How to Accurately Measure Lithium-Ion Battery Self-Discharge: Leakage Current Method and the Effects of SOC and Temperature

Electrochemical Performance Analysis

Updated on 2026/06/15

Abstract

Battery self-discharge is the spontaneous capacity and voltage loss of a lithium-ion battery under open-circuit conditions — a critical performance parameter for cell quality, consistency screening, and long-term storage reliability. The three conventional self-discharge measurement methods — direct capacity loss measurement, open-circuit voltage decay rate, and capacity retention — all require days to weeks of testing and suffer from poor precision. A more accurate and practical alternative is leakage current measurement under constant voltage: the battery is held at a fixed voltage equal to its open-circuit voltage, a precision current source supplies microampere-level compensation current to maintain that voltage, and the stabilized compensation current directly represents the battery self-discharge current. Using a 100 Ah prismatic power cell at 40°C, measured leakage current at 20% SOC = 553 µA versus 1,287 µA at 100% SOC — confirming that higher SOC accelerates self-discharge. Temperature has an even larger effect: at 20% SOC, leakage current rises from 142 µA at 20°C to 620 µA at 50°C.

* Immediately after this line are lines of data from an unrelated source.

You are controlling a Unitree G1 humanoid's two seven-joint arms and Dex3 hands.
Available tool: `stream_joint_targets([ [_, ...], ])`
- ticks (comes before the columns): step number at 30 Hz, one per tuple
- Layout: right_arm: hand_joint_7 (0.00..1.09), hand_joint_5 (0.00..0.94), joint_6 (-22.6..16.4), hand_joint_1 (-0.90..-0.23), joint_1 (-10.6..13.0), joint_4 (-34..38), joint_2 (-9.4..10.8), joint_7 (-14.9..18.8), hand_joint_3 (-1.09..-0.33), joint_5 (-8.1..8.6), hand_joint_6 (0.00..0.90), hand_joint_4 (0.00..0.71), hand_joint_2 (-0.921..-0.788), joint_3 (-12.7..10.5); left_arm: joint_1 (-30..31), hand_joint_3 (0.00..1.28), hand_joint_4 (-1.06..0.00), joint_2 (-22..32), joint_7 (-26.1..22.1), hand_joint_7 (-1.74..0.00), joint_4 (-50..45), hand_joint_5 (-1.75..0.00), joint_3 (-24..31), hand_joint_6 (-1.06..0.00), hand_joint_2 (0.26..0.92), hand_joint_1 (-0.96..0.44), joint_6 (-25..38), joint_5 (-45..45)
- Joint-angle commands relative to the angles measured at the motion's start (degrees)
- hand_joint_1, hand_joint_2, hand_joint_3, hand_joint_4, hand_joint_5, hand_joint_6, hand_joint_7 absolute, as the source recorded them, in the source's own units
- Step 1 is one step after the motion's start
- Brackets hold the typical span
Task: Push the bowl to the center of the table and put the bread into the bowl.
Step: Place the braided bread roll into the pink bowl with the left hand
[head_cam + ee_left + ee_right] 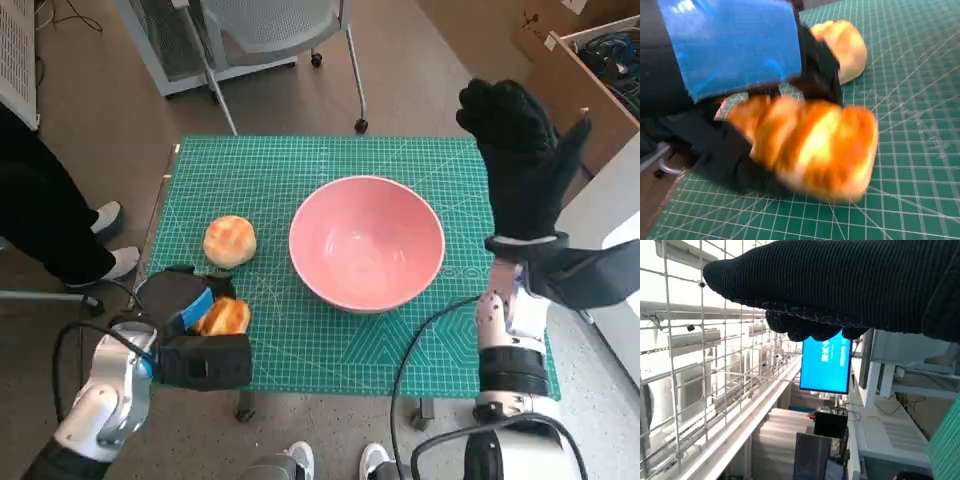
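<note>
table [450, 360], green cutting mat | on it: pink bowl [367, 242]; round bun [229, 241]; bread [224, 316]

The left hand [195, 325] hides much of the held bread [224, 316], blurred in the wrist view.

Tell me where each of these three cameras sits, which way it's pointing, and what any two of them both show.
Head view: from the head, steeply down on the green mat, pink bowl, both arms.
Left wrist view: behind the left hand, which grips a bread roll.
Right wrist view: behind the right hand, facing a room with a blue screen.
Head and left wrist views share both rolls, including the loose roll.
</note>
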Motion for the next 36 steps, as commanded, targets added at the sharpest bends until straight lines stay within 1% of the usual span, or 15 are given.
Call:
stream_joint_targets([
  [1, 0.25, 0.003, 1.1, -0.523, 1.8, -0.5, -0.3, -0.3, -0.519, -0.20, 0.352, 0.379, -0.921, 0.1, -0.7, 0.28, -0.74, 1.4, -3.9, -1.13, -7.7, -1.19, 4.8, -0.64, 0.792, 0.00, 1.8, -2.1],
  [2, 0.25, 0.003, 1.1, -0.523, 1.9, -0.6, -0.3, -0.3, -0.520, -0.18, 0.351, 0.379, -0.921, 0.1, -1.0, 0.20, -0.74, 1.4, -4.5, -1.13, -8.9, -1.17, 5.5, -0.64, 0.833, 0.00, 2.0, -2.4],
  [6, 0.25, 0.002, 1.4, -0.523, 2.2, -1.2, -0.3, -0.4, -0.521, -0.14, 0.351, 0.378, -0.921, 0.1, -3.1, 0.09, -0.75, 1.4, -5.1, -1.15, -12.5, -1.11, 8.7, -0.64, 0.892, 0.00, 2.1, -3.5],
  [10, 0.25, 0.002, 1.5, -0.524, 2.3, -1.4, -0.4, -0.5, -0.522, -0.13, 0.351, 0.378, -0.921, 0.0, -6.5, 0.05, -0.75, 1.3, -3.6, -1.18, -13.1, -1.07, 11.8, -0.65, 0.908, 0.00, 0.1, -5.4],
  [16, 0.25, 0.002, 1.6, -0.525, 2.7, -2.1, -0.5, -0.8, -0.523, -0.32, 0.350, 0.378, -0.921, 0.0, -13.4, 0.02, -0.78, 1.3, -0.7, -1.17, -10.6, -1.02, 13.2, -0.67, 0.913, 0.00, -4.2, -7.3],
  [19, 0.25, 0.002, 1.5, -0.526, 2.9, -2.4, -0.6, -0.9, -0.523, -0.40, 0.347, 0.379, -0.921, 0.1, -18.6, 0.02, -0.79, 0.2, 0.7, -1.16, -8.5, -1.01, 12.1, -0.67, 0.912, 0.00, -6.2, -7.6],
  [22, 0.25, 0.002, 1.5, -0.520, 2.9, -2.5, -0.7, -1.2, -0.524, -0.60, 0.346, 0.379, -0.921, 0.1, -22.3, 0.01, -0.79, -1.0, 1.8, -1.16, -6.6, -1.01, 10.5, -0.69, 0.912, 0.00, -7.8, -7.2],
  [28, 0.25, 0.001, 1.0, -0.504, 3.1, -2.8, -0.8, -1.8, -0.537, -1.48, 0.341, 0.378, -0.921, 0.4, -30.4, 0.01, -0.78, -5.4, 3.8, -1.16, -1.6, -1.03, 4.8, -0.66, 0.919, 0.00, -11.2, -5.7],
  [32, 0.25, 0.000, 1.0, -0.503, 3.3, -3.0, -1.0, -1.8, -0.546, -1.64, 0.338, 0.377, -0.921, 0.4, -33.9, 0.02, -0.78, -7.5, 5.8, -1.17, 3.3, -1.04, 1.1, -0.64, 0.920, 0.00, -15.4, -4.8],
  [36, 0.25, 0.000, 1.1, -0.508, 3.8, -4.0, -0.9, -2.0, -0.549, -1.92, 0.337, 0.375, -0.921, 0.5, -38.4, 0.03, -0.77, -9.9, 8.2, -1.14, 11.5, -1.09, -3.3, -0.64, 0.920, 0.00, -22.3, -4.6],
])
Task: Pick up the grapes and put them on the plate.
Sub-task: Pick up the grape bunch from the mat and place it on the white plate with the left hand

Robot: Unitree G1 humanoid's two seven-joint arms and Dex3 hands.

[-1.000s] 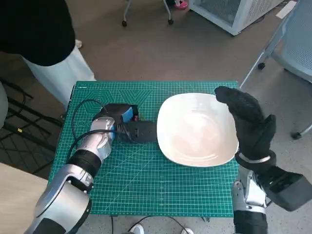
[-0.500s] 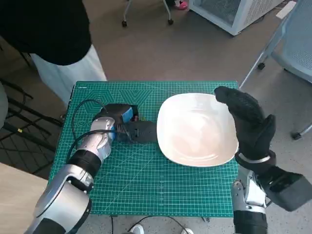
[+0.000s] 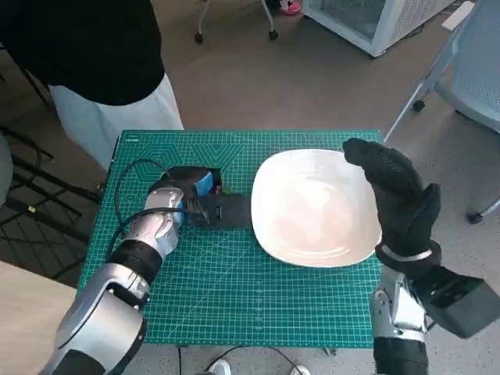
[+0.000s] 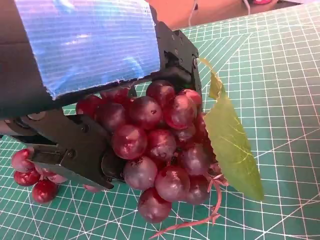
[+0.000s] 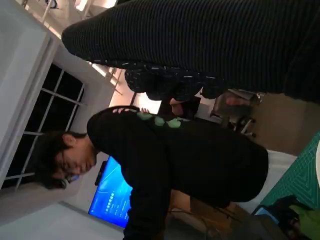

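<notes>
- Left of centre in the head view, the black, blue-taped left hand [image 3: 205, 205] rests on the green gridded counter [image 3: 234, 289], just left of the white square plate [image 3: 312, 207]; the grapes are hidden here. At right of the frame, the gloved right hand [image 3: 398, 199] stands upright over the plate's edge, fingers apart, holding nothing.
- Centre of the left wrist view, black fingers [image 4: 75, 150] close round the bunch of dark red grapes [image 4: 155, 150] with its green leaf [image 4: 232, 145].
- Along the top of the right wrist view lies only the glove, with a person behind it.

the plate [image 3: 312, 211] lies on the right half of the mat [image 3: 234, 297]. the left hand [image 3: 205, 205] sits just left of it, over the grapes [image 4: 160, 150]. the right hand [image 3: 398, 195] overlaps the plate's right edge. a person [image 3: 94, 55] stands behind the mat's left corner.
</notes>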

1. Introduction: What is Battery Self-Discharge?

Battery self-discharge refers to the spontaneous reduction in open-circuit voltage and stored capacity that occurs in a lithium-ion battery without any external load connected. It is one of the primary parameters used to characterize battery performance, quality consistency, and long-term storage suitability.

Self-discharge mechanisms are classified into two fundamental types:

Physical self-discharge arises from micro-short-circuits within the battery — typically from metallic impurities, separator defects, or lithium dendrites that create partial electronic conduction paths between anode and cathode. Electrons travel through the electrolyte across the separator, causing partial reduction of the cathode material. Physical self-discharge is largely temperature-independent and the associated capacity loss is generally recoverable on recharge.
Chemical self-discharge results from irreversible chemical reactions at the anode, cathode, or within the electrolyte — including SEI layer dissolution and reformation, parasitic reactions between electrode active materials and electrolyte, and electrode corrosion. The energy loss from chemical self-discharge is not recoverable. The rate of chemical self-discharge is strongly temperature-dependent: higher temperatures accelerate the underlying electrochemical kinetics significantly.^[1]

Abnormally high self-discharge in a single cell causes rapid voltage depression, which weakens the charge retention capability of the entire battery pack. In multi-cell packs, cells with disparate self-discharge rates cause progressive imbalance — reducing usable pack capacity over time and potentially triggering safety management system interventions. Accurate self-discharge measurement is therefore essential at both the cell development and production quality control stages.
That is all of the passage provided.